Et quand je m’en soucie, je me ridiculise,
La fatigue souvent n’est qu’une vantardise.
On est jamais aussi fatigué qu’on le croit,
Et quand cela serait, n’en a t-on pas le droit?
Je ne vous parle pas des tristes lassitudes
Qu’on a, lorsque le corps harassé d’habitudes,
N’a plus pour se mouvoir que de pâles raisons.
Lorsqu’on a fait de soi son unique horizon.
Lorsqu’on a rien à perdre, à vaincre ou à se défendre.
Cette fatigue-là est mauvaise à entendre.
Elle fait le front lourd, l’œil morne, le dos rond,
Et nous donne l’aspect d’un vivant moribond.
Mais se sentir plier sous le poids formidable,
Des vies dont un beau jour on s’est fait responsable.
Savoir qu’on a des joies ou des pleurs dans ses mains,
Savoir qu’on est l’outil, qu’on est le lendemain.
Savoir qu’on est le chef, savoir qu’on est la source,
Aider une existence à continuer sa course.
Et pour cela se battre à s’en user le cœur,
Cette fatigue là, Monsieur, c’est du bonheur.
Et sûr qu’à chaque pas, à chaque assaut qu’on livre,
On va aider un être à vivre ou à survivre.
Et sûr qu’on est le port et la route et le guet,
Où prendrait on le droit d’être trop fatigué?
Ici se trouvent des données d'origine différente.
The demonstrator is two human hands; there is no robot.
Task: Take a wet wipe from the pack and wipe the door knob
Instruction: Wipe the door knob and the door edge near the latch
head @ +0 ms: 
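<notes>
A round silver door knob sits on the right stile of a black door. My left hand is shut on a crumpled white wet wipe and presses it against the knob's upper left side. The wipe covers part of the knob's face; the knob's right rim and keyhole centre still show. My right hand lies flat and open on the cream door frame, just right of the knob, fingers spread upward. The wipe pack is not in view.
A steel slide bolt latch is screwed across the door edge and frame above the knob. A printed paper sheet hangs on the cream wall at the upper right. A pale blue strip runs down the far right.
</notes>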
Ceux qui font de leur vie une belle aventure,
Marquent chaque victoire en creux sur leur figure.
Et quand le malheur vient y mettre un creux de plus,
Parmi tant d’autres creux, il passe inaperçu.
La fatigue Monsieur est un prix toujours juste,
C’est le prix d’une journée d’efforts et de lutte.
C’est le prix d’un labour, d’un mur ou d’un exploit,
Non pas le prix qu’on paie, mais celui qu’on reçoit.
C’est le prix d’un travail, d’une journée remplie,
Et c’est la preuve aussi qu’on vit avec la vie.
Quand je rentre la nuit et que ma maison dort,
J’écoute mes sommeils et là, je me sens fort.
Je me sens tout gonflé de mon humble souffrance,
et ma fatigue alors, c’est une récompense.
Et vous me conseillez d’aller me reposer,
mais si j’acceptais là ce que vous proposez,
Si je m’abandonnais à votre douce intrigue,
Mais je mourrais Monsieur, tristement… de fatigue.